THE PROBLEM: Exactly as they stand, give the records below again, with no images.

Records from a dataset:
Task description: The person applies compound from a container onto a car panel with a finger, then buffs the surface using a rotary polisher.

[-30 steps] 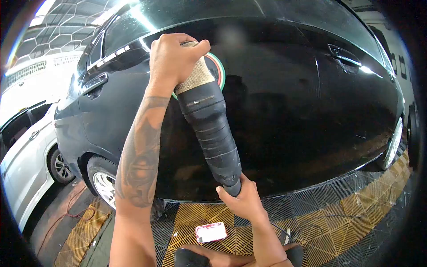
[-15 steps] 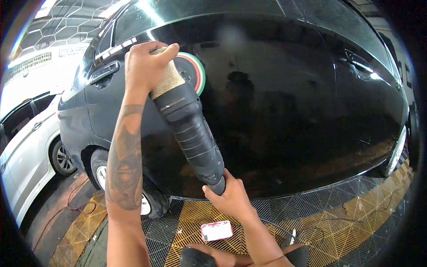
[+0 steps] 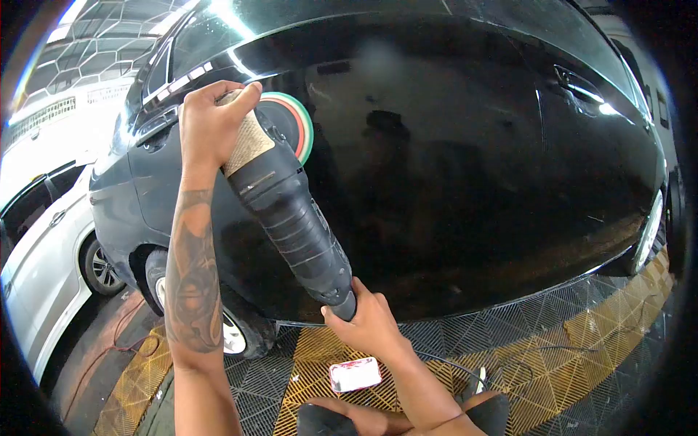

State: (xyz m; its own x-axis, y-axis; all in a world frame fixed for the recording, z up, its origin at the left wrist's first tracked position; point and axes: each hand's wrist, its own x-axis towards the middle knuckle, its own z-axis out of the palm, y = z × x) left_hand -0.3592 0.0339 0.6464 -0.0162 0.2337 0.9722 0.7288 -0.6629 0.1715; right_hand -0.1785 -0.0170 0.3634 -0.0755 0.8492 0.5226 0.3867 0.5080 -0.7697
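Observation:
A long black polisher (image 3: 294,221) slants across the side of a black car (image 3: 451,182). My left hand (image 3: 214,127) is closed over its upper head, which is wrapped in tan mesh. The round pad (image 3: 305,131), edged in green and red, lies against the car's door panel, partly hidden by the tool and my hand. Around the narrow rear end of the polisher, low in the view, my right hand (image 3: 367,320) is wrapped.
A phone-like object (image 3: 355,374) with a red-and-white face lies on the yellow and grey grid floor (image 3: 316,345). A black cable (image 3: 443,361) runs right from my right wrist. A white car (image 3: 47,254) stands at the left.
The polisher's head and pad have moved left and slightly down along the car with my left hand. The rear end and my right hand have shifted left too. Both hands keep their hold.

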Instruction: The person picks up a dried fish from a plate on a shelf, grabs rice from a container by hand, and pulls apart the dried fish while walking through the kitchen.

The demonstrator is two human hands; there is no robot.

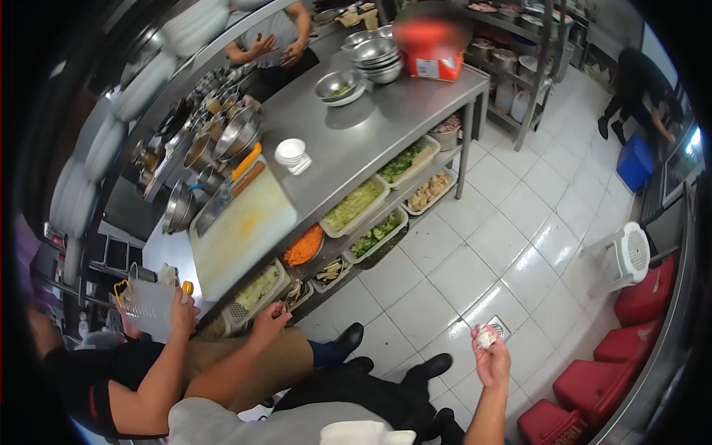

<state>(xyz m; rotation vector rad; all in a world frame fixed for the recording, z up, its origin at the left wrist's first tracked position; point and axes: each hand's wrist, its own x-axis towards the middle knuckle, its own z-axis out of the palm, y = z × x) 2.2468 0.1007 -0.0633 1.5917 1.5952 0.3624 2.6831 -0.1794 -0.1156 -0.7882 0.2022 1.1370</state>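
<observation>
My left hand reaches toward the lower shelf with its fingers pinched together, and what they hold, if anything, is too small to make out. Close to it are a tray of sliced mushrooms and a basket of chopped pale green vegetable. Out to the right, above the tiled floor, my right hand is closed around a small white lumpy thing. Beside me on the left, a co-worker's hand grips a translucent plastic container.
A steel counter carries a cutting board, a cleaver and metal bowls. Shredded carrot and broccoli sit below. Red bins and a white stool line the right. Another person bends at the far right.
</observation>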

RESULT FOR THIS TASK:
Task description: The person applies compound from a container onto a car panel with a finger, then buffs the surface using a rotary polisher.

[-30 steps] 
[-15 steps] 
[+0 steps] 

State: (xyz m; its own x-axis, y-axis; all in a world frame fixed for the recording, z up, its origin at the left wrist's first tracked position; point and axes: each hand's wrist, its own x-axis towards the middle knuckle, its own z-axis out of the palm, y = z × x) left_hand -0.3592 0.0339 0.6464 -0.0162 0.2337 0.9722 0.7288 -0.6629 0.1715; right_hand -0.1785 -0.0170 0.3634 -0.0755 0.8492 0.5226 0.3867 0.5080 -0.7697
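Observation:
A long black polisher (image 3: 294,221) slants across the side of a black car (image 3: 451,182). My left hand (image 3: 214,127) is closed over its upper head, which is wrapped in tan mesh. The round pad (image 3: 305,131), edged in green and red, lies against the car's door panel, partly hidden by the tool and my hand. Around the narrow rear end of the polisher, low in the view, my right hand (image 3: 367,320) is wrapped.
A phone-like object (image 3: 355,374) with a red-and-white face lies on the yellow and grey grid floor (image 3: 316,345). A black cable (image 3: 443,361) runs right from my right wrist. A white car (image 3: 47,254) stands at the left.
The polisher's head and pad have moved left and slightly down along the car with my left hand. The rear end and my right hand have shifted left too. Both hands keep their hold.
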
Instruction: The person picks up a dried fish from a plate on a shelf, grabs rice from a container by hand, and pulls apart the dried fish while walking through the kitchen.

The demonstrator is two human hands; there is no robot.


<state>(xyz m; rotation vector rad; all in a world frame fixed for the recording, z up, its origin at the left wrist's first tracked position; point and axes: each hand's wrist, its own x-axis towards the middle knuckle, its own z-axis out of the palm, y = z × x) 2.2468 0.1007 -0.0633 1.5917 1.5952 0.3624 2.6831 -0.1794 -0.1156 -0.7882 0.2022 1.1370</state>
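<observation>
My left hand reaches toward the lower shelf with its fingers pinched together, and what they hold, if anything, is too small to make out. Close to it are a tray of sliced mushrooms and a basket of chopped pale green vegetable. Out to the right, above the tiled floor, my right hand is closed around a small white lumpy thing. Beside me on the left, a co-worker's hand grips a translucent plastic container.
A steel counter carries a cutting board, a cleaver and metal bowls. Shredded carrot and broccoli sit below. Red bins and a white stool line the right. Another person bends at the far right.
</observation>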

With this, the exercise is finished.